- General observations
- Residuals as a prior
- Sampling problems
- Probability of hydrocarbon charge
- Porosity priors
- Top seal capacity
- Oil density/gravity prior
- Oil field size
- Condensate ratio (richness)
- Recovery Efficiency
- Initial well productivity
- Reservoir engineering parameters

A prior distribution ("prior") contains information about what to expect when your personal experience is limited. They from an important part of the calibrated prospect appraisal approach. Expert systems do usually contain some background experience data, assembled from many sources, or individuals. Therefore it can be more effective than the judgment of a single individual. This "canned" experience may be in the form of a simple histogram, or a functional relationship between two or more geological variables. In this page a number of useful priors are discussed. The word "prior" in this context refers to a prior distribution of the mean value and variance of the data that forms our experience, usually world-wide experience. Some of these distributions are used as default distributions in the Gaea50 prospect appraisal program.

In a volumetric estimate a number of factors are multiplied, for instance, gross reservoir thickness times a NetToGross fraction times porosity, and so on. The numbers used for these factors are supposed to be the mean value for the reservoir rock. For this reason we are interested in the **mean value** of a given factor and in the case of a Monte Carlo simulation, in the **variance of this mean**. Because we work here at a second level of uncertainty: We have a distribution of observations with a mean and a variance, but now we are going to worry about the uncertainty of these parameters. The parameters of the distribution describing the uncertainty of the mean, or of the variance, are the parameters of the prior distribution. The term "hyperparameter" is used to distinguish these parameters from the parameters of the overlying data distribution.

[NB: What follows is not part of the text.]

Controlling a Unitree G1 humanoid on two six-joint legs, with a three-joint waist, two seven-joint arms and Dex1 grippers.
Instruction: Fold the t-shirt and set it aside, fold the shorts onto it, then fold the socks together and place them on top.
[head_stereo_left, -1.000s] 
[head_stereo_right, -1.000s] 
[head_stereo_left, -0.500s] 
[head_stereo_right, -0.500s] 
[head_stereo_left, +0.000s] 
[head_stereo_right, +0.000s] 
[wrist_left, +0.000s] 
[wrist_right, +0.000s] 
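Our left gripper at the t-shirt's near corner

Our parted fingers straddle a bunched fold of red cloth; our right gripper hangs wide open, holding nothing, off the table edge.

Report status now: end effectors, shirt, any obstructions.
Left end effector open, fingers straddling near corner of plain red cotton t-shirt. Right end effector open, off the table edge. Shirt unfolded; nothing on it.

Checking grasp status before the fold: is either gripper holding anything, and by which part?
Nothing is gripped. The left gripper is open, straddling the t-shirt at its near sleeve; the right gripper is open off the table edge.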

The basic idea in bayesian estimation is to start with a prior distribution and use local pertinent data to **update** the prior to a posterior distribution. The local data are "analogs" of the prospect to be evaluated. Priors are usually better than a state of complete ignorance. A prior which is close to ignorance is called a weak prior. **"Ignorance"** about porosity would be expressed as "porosity can vary between 0 and 100%". Of course, we know better than that, as is described below. Although, we have to be careful to limit porosity to the range of 0 to 50%, because in the Amposta field, offshore Spain, the drill bit unexpectedly fel some 20 feet in a 100% porosity cave.

Hence, the distribution we use is either the prior of the mean in case of no analogs available, or the posterior of the mean when analogs are at hand. Note that the analog values of factors are themselves mean values of a reservoir. Therefore our prior, or posterior mean is actually a "mean of means".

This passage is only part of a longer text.